◆ **Problem**
Report how many lines of the material below contain the string "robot". The reply is that number and no more.

◆ **Supplied records**
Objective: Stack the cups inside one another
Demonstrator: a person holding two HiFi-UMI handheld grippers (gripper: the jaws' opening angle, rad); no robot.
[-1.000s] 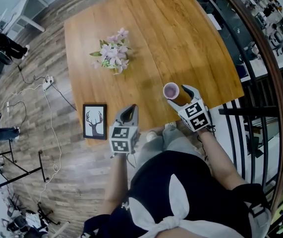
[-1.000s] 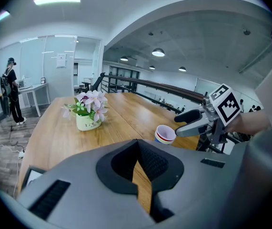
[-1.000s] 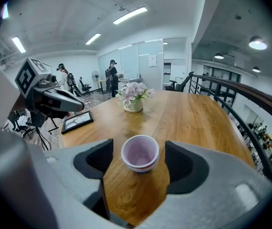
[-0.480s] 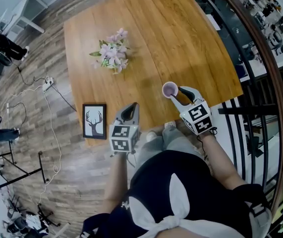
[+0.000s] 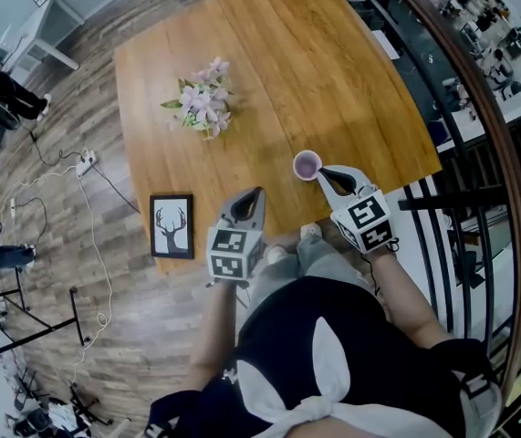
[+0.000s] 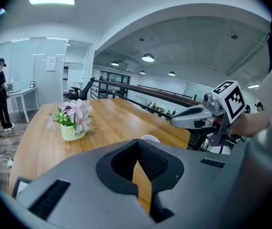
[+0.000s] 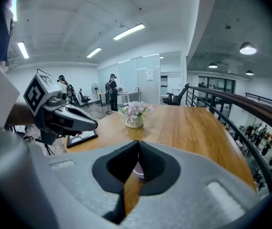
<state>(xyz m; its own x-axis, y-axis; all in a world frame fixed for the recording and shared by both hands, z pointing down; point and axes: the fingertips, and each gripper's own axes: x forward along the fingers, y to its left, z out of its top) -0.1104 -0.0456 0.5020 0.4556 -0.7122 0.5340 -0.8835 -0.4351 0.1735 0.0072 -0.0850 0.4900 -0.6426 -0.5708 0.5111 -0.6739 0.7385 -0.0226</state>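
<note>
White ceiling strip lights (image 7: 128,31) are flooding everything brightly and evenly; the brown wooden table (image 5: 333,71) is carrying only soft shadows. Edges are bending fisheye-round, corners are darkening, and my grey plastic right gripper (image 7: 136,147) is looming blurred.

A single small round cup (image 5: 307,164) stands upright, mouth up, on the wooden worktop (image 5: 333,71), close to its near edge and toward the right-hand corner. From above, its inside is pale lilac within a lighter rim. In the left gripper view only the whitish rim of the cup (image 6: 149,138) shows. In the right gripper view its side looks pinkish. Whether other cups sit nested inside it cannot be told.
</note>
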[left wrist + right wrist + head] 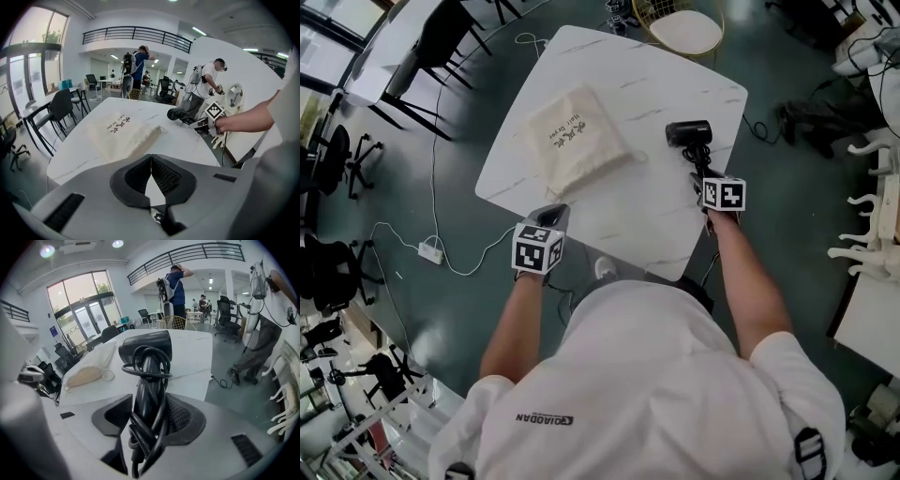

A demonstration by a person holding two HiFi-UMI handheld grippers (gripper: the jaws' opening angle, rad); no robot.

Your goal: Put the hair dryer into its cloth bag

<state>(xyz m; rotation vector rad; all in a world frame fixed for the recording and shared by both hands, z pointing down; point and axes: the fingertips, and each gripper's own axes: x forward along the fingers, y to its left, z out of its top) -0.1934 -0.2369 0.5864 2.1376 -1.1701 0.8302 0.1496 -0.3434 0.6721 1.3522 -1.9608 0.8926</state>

◆ **Completed task**
2